The result: Employers (like you) can hire individuals who have proven computer learning skills (a plus for the world where computerization is spreading to everyday tasks in caregiving) AND training that proves their knowledge base at a higher level than the unskilled, untrained (but willing) individual. An added bonus to you? You may be able to use documentation of their pre-employment training to fast-track the person into their jobs, avoiding the time and expense for new employee training. Orient them to your organization and to the clients in their care, and they’re job ready, quickly, efficiently and at a lower cost to the employer.

It’s a small step in solving a huge, national challenge. But if it fast-tracks the individual into needed positions in senior care businesses and saves you, the provider, time and money, it could be a small innovation that works.

Want more details on how this could work for you? Contact me today!

Saturday, September 3, 2011

It's about Culture, not Compliance

You’ve heard me harp on and on about compliance, and how traditional inservice approaches to staff training don’t make that happen very effectively. You’ve read the reports about legal and regulatory liability risks when you’re out of compliance. I guess on the hierarchy of corporate needs, survival is the most basic, so should, in fact, be “job 1.”

Adequate, compliance training really is a survival issue.

In Texas, a lawsuit filed against a facility alleged that the nursing home was “responsible for the abuse because it did not send the worker to job training.

According to the California Injury Blog, “understaffing and the lack of training are the most common issues that lead to nursing home abuse.”

Training is very firmly fixed on the radar of nursing home abuse and neglect attorneys, many of whom are targeting assisted living communities now in addition to nursing homes. Any time compliance is not clearly, cleanly 100%, you’re a potential target.

So that’s the survival picture.

But what if you’re ready to move beyond just survival? What if, confident that your QA programs are in place and your compliance is met, you’re ready to attack the finer points of customer satisfaction and loyalty? Of building a highly engaged workforce and clientele?

At this level, it’s all about building culture, not just compliance.

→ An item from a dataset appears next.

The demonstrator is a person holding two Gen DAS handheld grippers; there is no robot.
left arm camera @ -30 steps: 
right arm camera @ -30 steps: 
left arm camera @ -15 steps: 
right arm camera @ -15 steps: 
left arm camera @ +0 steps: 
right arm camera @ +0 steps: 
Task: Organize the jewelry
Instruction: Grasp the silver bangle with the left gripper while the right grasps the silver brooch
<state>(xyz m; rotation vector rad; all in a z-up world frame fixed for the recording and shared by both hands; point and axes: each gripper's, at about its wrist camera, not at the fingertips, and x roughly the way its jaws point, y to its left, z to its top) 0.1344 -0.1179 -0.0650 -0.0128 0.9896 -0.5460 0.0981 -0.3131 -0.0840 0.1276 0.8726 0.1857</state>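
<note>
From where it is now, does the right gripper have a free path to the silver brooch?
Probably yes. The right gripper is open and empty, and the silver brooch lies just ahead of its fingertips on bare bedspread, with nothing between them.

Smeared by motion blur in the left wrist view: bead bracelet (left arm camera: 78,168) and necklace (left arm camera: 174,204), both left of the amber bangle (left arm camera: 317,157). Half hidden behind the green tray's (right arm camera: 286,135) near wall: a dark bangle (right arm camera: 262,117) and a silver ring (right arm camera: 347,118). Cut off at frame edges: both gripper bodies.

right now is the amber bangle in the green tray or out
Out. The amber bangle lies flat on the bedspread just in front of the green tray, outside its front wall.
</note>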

It’s about training every member of your team not just on compliance issues (resident rights, safety and caregiving skills) but also on culture: how to treat every person, resident and guest, in a way that sets you apart from the rest.

Talking about building culture is very in vogue these days. The actual doing part, however, often lags far behind.

One of my favorite books is Fred Lee’s “If Disney Ran Your Hospital.” It’s aptly subtitled “Cultural insights from a hospital executive who became a Disney cast member.” It’s all about making the word “culture” mean something – something that, in this case, becomes synonymous with your brand identity.

Lee points out that, while it begins (and builds and grows) with training, it is also dependent on leadership – leadership that is clear in goals, outcomes and what the definition of the corporate culture truly is. Leadership that rewards, models and reinforces the behaviors that reflect the culture every single day.

One of our newest employees made the comment the other day that a course we were developing still needed to be “aQuire-ized.” What he meant was that it didn’t yet reflect our internal standards, standards that include story-telling, high-impact visuals, motivational/inspirational elements and more. I felt, at that moment, that we were beginning to develop a corporate culture that everyone on the team could understand – down to the very newest member.

Companies looking to establish a foothold in today’s business climate, and, more importantly, wish to grow solidly in the future need to think beyond mere compliance. They need to think – and build – culture.